Chen Guangcheng plans visit
Chinese dissident Chen Guangcheng (陳光誠), who is studying law at New York University, said on Tuesday that he plans to visit Taiwan this year, but has not decided when. “Definitely this year,” Chen said on the sidelines of a human rights award ceremony on Capitol Hill in Washington, where he was honored with the 2012 Tom Lantos Human Rights Prize. Chen was invited to visit Taiwan last year by Democratic Progressive Party Legislator Lin Chia-lung (林佳龍) when Lin visited New York. Lin also invited Chen, who suffered years of persecution for his legal actions against forced abortion and for citizens’ rights, to deliver a speech at the Legislative Yuan. Chen caused a diplomatic tussle in April last year when he fled house arrest in China and sought refuge at the US embassy in Beijing. Chinese authorities later let him leave for the US.

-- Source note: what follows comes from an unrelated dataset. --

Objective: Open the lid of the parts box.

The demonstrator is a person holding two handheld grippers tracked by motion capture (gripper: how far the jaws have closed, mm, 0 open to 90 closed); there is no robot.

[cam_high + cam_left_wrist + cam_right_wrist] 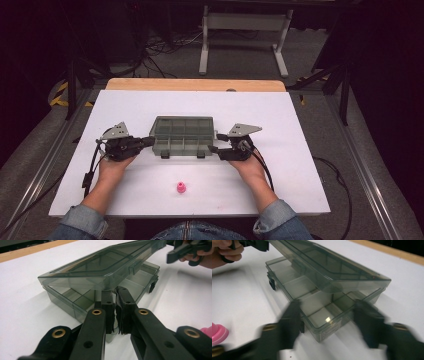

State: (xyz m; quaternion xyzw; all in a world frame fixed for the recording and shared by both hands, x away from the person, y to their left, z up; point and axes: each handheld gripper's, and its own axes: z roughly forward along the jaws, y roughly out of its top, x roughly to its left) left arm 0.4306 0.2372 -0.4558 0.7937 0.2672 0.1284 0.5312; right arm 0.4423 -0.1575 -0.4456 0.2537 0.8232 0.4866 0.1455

Taiwanese dies in Australia
A Taiwanese man on a working holiday in Australia died in recent flooding near Brisbane, the Ministry of Foreign Affairs said yesterday. Australian police found the body of the man, identified only by his surname, Pan (潘), yesterday, ministry spokesperson Steve Hsia (夏季昌) said. Police reports said the body was recovered from a submerged car in a river in the town of Laidley. Pan, 26, was reported missing by his girlfriend on Sunday after he failed to show up at the farm where he was working, the ministry said. Members of his family were scheduled to depart for Brisbane today to handle funeral arrangements. Pan went to Australia in May 2011 and was scheduled to return home in May, the ministry said.
Ma attends book fair
President Ma Ying-jeou (馬英九) yesterday attended the opening of the Taipei International Book Exhibition and promised to support Taiwan’s publishing sector and give local publishers more opportunity to thrive. Taiwan may be small, but it is the world’s Chinese-language publishing hub, producing between 40,000 and 50,000 titles annually, he said. China publishes only between three and four times that, despite its much larger population, he said. Ma said the publishing sector was an important part of cross-strait cultural talks, and he hoped “there will be some breakthroughs soon.” Taiwanese publishers are not allowed to set up independent companies in China.
Otter sighting verified
Officials confirmed an otter sighting in the western part of Kinmen, where the animals have been struggling to survive. Kinmen otters are an endangered species, although efforts are being made to preserve them on the eastern side of the island, Chung Li-wei (鐘立偉) of the Kinmen County Government’s agriculture and forestry section said on Tuesday. The spotting of the otter in Wuchiang River (浯江溪) has given a boost to local conservationists fighting to save the animal, Chung said. On Dec. 31 last year, a resident saw the animal in the river next to the county stadium and took a picture of it, which he later sent to the county government for identification. Otters are usually only found around Gugang and Houfeng Port, said Chuang Hsi-ching (莊西進), who has been tracking and studying Kinmen otters for a long time. They have not been spotted around Gugang for five years, but otter excrement was found in that area this year, Chuang said.